▶ _Problem statement_
Below are the records; they must be reproduced verbatim.

▶ _Entries shown_

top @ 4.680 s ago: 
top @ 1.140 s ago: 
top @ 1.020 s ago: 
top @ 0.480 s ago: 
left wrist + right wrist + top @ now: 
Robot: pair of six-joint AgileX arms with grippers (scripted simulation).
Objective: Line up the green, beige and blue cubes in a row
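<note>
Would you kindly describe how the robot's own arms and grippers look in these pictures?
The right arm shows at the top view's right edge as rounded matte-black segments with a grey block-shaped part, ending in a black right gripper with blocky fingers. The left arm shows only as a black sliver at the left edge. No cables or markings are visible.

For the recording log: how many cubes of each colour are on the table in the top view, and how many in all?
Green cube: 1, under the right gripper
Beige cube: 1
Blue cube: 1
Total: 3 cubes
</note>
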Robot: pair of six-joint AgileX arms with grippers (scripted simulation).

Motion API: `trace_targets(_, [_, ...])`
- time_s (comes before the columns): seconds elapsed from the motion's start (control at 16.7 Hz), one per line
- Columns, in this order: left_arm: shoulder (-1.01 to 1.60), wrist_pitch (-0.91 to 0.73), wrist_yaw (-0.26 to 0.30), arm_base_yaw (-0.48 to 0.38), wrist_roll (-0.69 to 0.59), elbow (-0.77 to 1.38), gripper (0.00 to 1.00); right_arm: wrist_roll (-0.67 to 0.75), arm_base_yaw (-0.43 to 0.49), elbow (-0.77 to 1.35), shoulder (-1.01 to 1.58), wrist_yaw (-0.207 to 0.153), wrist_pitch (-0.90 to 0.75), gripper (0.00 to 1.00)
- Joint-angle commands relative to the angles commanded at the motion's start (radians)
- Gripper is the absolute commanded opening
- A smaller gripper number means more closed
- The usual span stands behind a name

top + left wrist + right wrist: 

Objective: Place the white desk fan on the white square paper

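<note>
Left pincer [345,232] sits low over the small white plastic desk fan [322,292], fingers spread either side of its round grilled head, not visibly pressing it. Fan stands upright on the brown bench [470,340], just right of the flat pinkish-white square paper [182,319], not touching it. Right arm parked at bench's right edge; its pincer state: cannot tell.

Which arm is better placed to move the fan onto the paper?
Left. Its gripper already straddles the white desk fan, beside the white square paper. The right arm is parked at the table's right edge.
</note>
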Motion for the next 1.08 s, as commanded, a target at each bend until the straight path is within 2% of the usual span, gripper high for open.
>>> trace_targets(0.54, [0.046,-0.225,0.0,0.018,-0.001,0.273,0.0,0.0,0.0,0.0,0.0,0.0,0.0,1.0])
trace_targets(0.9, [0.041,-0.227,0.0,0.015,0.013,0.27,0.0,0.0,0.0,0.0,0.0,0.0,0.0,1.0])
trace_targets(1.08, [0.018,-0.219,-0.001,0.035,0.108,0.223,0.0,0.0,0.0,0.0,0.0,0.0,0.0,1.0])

▶ _Task result_
top @ 4.680 s ago: 
top @ 1.140 s ago: 
top @ 1.020 s ago: 
top @ 0.480 s ago: 
left wrist + right wrist + top @ now: 
Robot: pair of six-joint AgileX arms with grippers (scripted simulation).
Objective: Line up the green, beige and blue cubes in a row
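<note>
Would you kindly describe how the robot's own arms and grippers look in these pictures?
The right arm shows at the top view's right edge as rounded matte-black segments with a grey block-shaped part, ending in a black right gripper with blocky fingers. The left arm shows only as a black sliver at the left edge. No cables or markings are visible.

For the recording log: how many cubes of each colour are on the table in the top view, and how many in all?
Green cube: 1, under the right gripper
Beige cube: 1
Blue cube: 1
Total: 3 cubes
</note>
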Robot: pair of six-joint AgileX arms with grippers (scripted simulation).

Motion API: `trace_targets(_, [_, ...])`
- time_s (comes before the columns): seconds elapsed from the motion's start (control at 16.7 Hz), one per line
- Columns, in this order: left_arm: shoulder (-1.01 to 1.60), wrist_pitch (-0.91 to 0.73), wrist_yaw (-0.26 to 0.30), arm_base_yaw (-0.48 to 0.38), wrist_roll (-0.69 to 0.59), elbow (-0.77 to 1.38), gripper (0.00 to 1.00); right_arm: wrist_roll (-0.67 to 0.75), arm_base_yaw (-0.43 to 0.49), elbow (-0.77 to 1.35), shoulder (-1.01 to 1.58), wrist_yaw (-0.207 to 0.153), wrist_pitch (-0.90 to 0.75), gripper (0.00 to 1.00)
- Joint-angle commands relative to the angles commanded at the motion's start (radians)
- Gripper is the absolute commanded opening
- A smaller gripper number means more closed
- The usual span stands behind a name

top + left wrist + right wrist: 

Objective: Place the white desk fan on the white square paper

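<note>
Left pincer [345,232] sits low over the small white plastic desk fan [322,292], fingers spread either side of its round grilled head, not visibly pressing it. Fan stands upright on the brown bench [470,340], just right of the flat pinkish-white square paper [182,319], not touching it. Right arm parked at bench's right edge; its pincer state: cannot tell.

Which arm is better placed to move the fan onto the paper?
Left. Its gripper already straddles the white desk fan, beside the white square paper. The right arm is parked at the table's right edge.
</note>
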Motion for the next 1.08 s, as commanded, a target at each bend until the straight path is within 2% of the usual span, gripper high for open.
>>> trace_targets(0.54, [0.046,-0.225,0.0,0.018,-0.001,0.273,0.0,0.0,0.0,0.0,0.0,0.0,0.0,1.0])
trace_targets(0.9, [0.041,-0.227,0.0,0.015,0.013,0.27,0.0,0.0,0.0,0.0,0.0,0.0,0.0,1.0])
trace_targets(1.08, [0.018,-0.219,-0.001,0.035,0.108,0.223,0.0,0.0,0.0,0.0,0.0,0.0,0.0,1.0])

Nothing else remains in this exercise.